The grid size and block size are hardware dependant i.e it is dependant on the device used. But better use gridDim would be the total number of multiprocessor in the device and for better use the blockDim should be 128,256,or 512… but 256 is working fine for any type of device…
A minimum of 192 threads (better 256) are required to be active per Multi processor. Multiply this with the number of multi-processors in the hardware. You would need that much threads minimum to cover your hardware latencies.
You can still have a blockDim.x as 64 and have a bigger gridDim.x – if your CUDA occupancy allows a minium of 3 active blocks (3*64=192).
Usually more number of blocks (10,000 or 20,000) gives higher performance – of course blocks should have something meaningful and sizeable to do.
Efficiency does not come from using blocks of maximal size. Not exactly. If you use small blocks, it will run just fine on a larger device (running several blocks per multiprocessor). No reason for the runtime to automate this.
However for certain algorithms the more shared mem and the more registers you have per block, the better (a good example is matrix-multiply). Also, gmem accesses may be slightly faster if there is one block per multiprocessor (and the accesses are perfectly optimized).
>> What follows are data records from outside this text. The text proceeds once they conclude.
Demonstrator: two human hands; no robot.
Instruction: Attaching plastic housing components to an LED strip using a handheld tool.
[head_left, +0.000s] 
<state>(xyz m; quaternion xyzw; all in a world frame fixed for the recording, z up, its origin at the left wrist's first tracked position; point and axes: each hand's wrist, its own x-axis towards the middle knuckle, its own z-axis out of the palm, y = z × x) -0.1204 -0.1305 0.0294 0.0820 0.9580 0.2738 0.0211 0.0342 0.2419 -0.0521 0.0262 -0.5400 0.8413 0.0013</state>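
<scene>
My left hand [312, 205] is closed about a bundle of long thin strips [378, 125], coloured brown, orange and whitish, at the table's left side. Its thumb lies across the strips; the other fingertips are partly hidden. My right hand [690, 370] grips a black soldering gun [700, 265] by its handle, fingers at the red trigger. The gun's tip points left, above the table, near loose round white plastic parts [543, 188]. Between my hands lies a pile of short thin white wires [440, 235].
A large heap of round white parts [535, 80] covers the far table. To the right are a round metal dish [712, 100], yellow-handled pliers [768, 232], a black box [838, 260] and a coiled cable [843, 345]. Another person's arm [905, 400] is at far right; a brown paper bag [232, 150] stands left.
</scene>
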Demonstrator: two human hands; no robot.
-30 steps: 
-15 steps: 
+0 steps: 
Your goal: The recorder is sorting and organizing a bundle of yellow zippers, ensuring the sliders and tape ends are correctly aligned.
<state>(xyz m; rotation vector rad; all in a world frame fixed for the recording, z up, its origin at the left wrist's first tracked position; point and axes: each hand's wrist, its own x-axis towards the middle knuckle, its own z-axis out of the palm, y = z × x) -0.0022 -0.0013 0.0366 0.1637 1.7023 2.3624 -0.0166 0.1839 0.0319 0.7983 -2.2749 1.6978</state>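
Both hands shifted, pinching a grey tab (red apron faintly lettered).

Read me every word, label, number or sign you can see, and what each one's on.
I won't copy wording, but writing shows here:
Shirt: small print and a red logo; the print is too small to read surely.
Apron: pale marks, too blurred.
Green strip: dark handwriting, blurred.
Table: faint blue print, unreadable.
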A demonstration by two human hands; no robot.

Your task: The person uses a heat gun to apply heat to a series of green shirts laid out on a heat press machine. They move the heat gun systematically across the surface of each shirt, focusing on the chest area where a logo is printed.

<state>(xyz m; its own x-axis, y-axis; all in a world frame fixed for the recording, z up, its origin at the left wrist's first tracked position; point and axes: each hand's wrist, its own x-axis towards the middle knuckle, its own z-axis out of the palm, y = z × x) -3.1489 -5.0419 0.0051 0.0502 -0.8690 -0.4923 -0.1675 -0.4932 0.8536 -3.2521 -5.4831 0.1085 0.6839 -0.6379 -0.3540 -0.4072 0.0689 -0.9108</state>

For your type of algorithm, I don’t think having a maximally large block or using a hundred registers has any advantage. A good configuration is: use blocks with 128 threads, 32 registers per thread, and up to 4KB shared memory per block. Launch at least a few thousand of these. This will let your code scale nicely across all devices, including future ones, and is a good balance of occupancy and resource usage on current ones.
This is wrong. Grid size and block size are chosen by programmers. It all depends on how the parallel programmer chooses to write his kernel and how he decomposes the data among blocks. (the hardware factor has a role… read on…)
Also note that – your statement allows 128 threads per block and multi-processor number of blocks - In this configuration, you will suffer from register latencies and probably also by global memory latencies. Thats why I had to correct it.
The hardware factor does have a role to play. I am not ruling that out.
One needs to work out the “CUDA occupancy” of the kernel and make sure that the following bottom line is met:
At run time, each Multi-processor should have atleast 192 ACTIVE threads (or 256 best) active to hide latencies.
One just needs to work on this bottomline to adjust his block and grid size to get the optimal performance for any given hardware.
This does NOT impose any condition on your block size. People have reported best performance even with 64 threads per block. “Active” threads is what matters…
Active threads refer to the number of threads that the multi-processor simulatneously execute at any given point of time.
Active threads = Active blocks * blockDim
Active Blocks is determined by the program’s resource usage (use cuda occupancy to figure out)